**Work instruction**:
Locate the word "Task" in the entries below, then gather every line that holds it.

START Material shown

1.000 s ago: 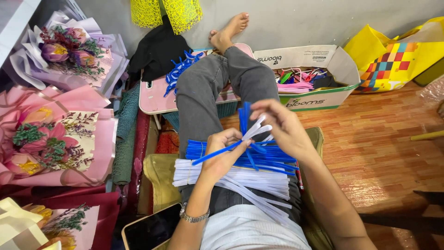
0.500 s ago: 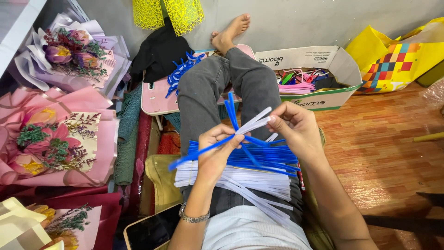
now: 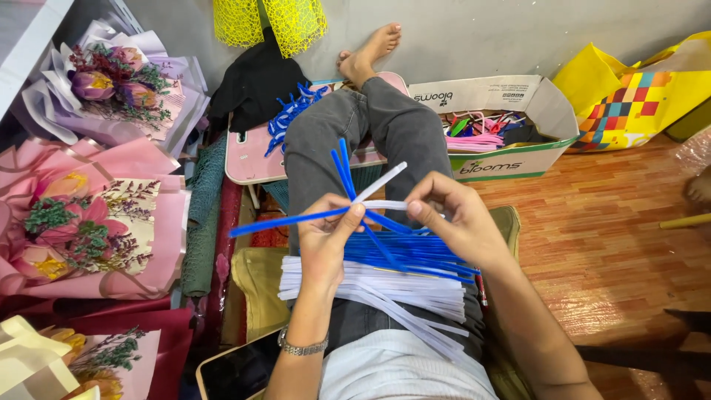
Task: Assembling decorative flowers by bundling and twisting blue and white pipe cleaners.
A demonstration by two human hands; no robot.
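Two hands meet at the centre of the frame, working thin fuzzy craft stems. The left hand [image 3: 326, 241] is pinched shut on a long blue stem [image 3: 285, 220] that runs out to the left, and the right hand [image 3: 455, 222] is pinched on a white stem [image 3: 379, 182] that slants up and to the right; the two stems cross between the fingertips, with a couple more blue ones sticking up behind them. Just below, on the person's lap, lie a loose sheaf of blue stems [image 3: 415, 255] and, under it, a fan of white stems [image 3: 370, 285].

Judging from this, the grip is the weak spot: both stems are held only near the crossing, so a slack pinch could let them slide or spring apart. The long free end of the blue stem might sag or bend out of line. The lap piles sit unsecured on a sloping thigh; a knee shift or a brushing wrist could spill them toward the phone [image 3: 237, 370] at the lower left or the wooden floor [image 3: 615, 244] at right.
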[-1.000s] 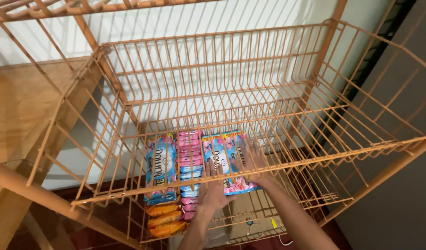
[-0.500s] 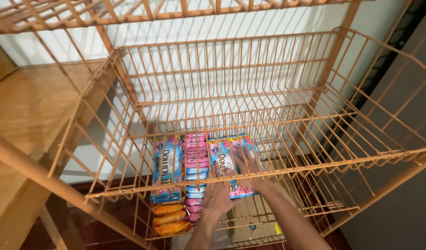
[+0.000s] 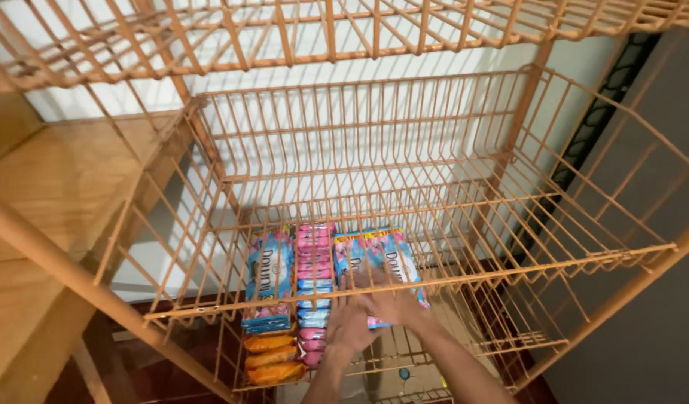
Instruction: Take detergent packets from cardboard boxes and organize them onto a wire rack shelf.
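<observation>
On the lower shelf of an orange wire rack (image 3: 449, 280) lie rows of packets. My right hand (image 3: 389, 299) rests flat, fingers spread, on the near end of the blue and pink packets (image 3: 378, 254) at the right of the row. My left hand (image 3: 346, 329) sits just beside it, over the near end of the pink sachet stack (image 3: 314, 254); its fingers are partly hidden. A blue packet stack (image 3: 268, 280) lies further left, with orange packets (image 3: 273, 357) in front of it.
Wire bars of the middle shelf (image 3: 404, 288) cross in front of both hands. An upper wire shelf (image 3: 322, 37) spans the top. A wooden surface (image 3: 52, 194) stands at the left, a white wall behind, a dark wall at the right.
The view has tilted up slightly, bringing the upper shelf in. Both hands stay on the packets, with the right hand's fingers spread a little further over the blue and pink packets.
</observation>
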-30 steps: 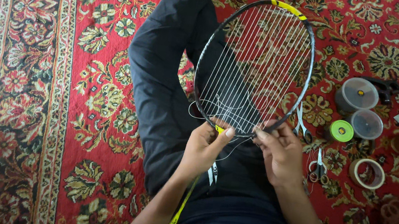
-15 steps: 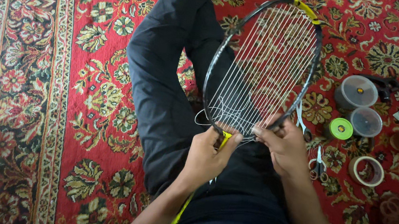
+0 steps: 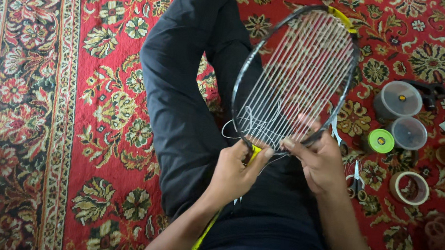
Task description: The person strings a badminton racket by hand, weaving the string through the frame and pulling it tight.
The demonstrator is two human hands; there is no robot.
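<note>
Fingers first: the left hand [image 3: 233,174] has its thumb and fingers curled round the bottom of the racket [image 3: 295,77], right where the yellow bit at the throat meets the frame, so it's a closed grip on the frame. The right hand [image 3: 321,164] sits at the lower right edge of the frame, fingers bunched together and pressed against the rim and the white strings [image 3: 301,72]. It looks like the fingertips are pinching a loose string there, but honestly I can't tell for sure, it's too fine to see. A thin loop of loose string hangs off the lower left of the head, just beside the left thumb.

The racket itself is a black-framed one with a yellow patch at the top, lying tilted over the person's lap, head pointing away from them. Only the long strings seem to be in, running top to bottom. Under it are the person's legs in dark trousers [image 3: 181,98], one knee bent up.

Everything's on a red patterned carpet [image 3: 103,145]. To the right of the racket: two round clear plastic tubs [image 3: 398,97], a green reel [image 3: 381,141], small scissors [image 3: 357,182] just beside the right wrist, and a roll of tape [image 3: 409,187] a bit further out.
</note>
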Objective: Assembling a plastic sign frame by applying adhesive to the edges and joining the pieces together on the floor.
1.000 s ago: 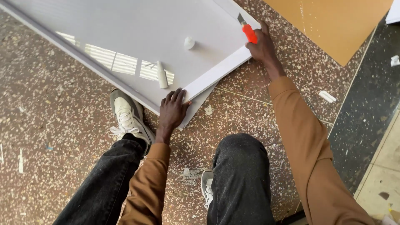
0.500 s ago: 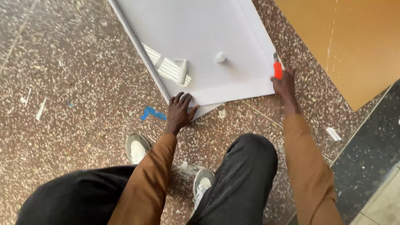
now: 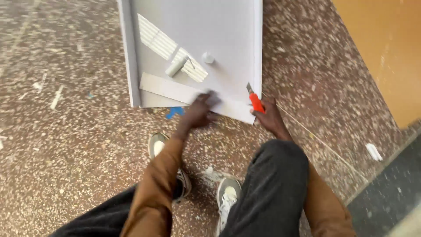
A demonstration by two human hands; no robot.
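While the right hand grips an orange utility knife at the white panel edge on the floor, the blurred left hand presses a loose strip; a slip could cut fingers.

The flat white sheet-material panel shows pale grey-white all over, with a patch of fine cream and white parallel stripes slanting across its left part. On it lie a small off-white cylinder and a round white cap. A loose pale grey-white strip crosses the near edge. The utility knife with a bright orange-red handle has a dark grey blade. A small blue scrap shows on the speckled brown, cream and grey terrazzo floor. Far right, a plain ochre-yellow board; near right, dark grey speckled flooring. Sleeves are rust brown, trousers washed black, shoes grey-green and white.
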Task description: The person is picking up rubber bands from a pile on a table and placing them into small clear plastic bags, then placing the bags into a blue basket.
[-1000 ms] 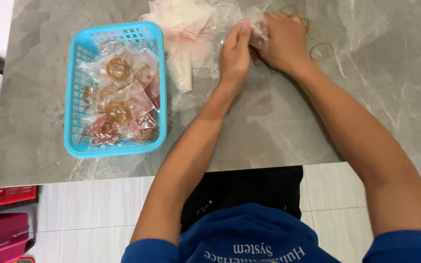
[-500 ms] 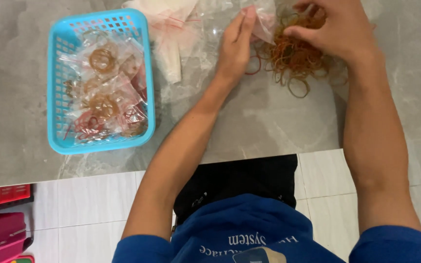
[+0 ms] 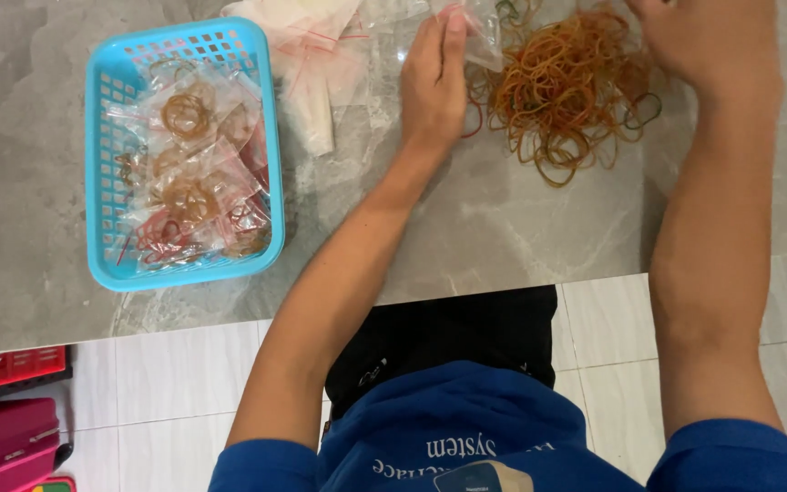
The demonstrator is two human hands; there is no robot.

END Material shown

**Exercise solution**:
Task: Assembling decorative flowers by bundling and twisting blue and white pipe cleaners.
Task description: The person strings a badminton racket by hand, weaving the string through the frame and pulling it tight.
Task description: The person is picking up rubber bands from a pile on a table and placing them into small clear plastic bags, then placing the bags into a blue basket.

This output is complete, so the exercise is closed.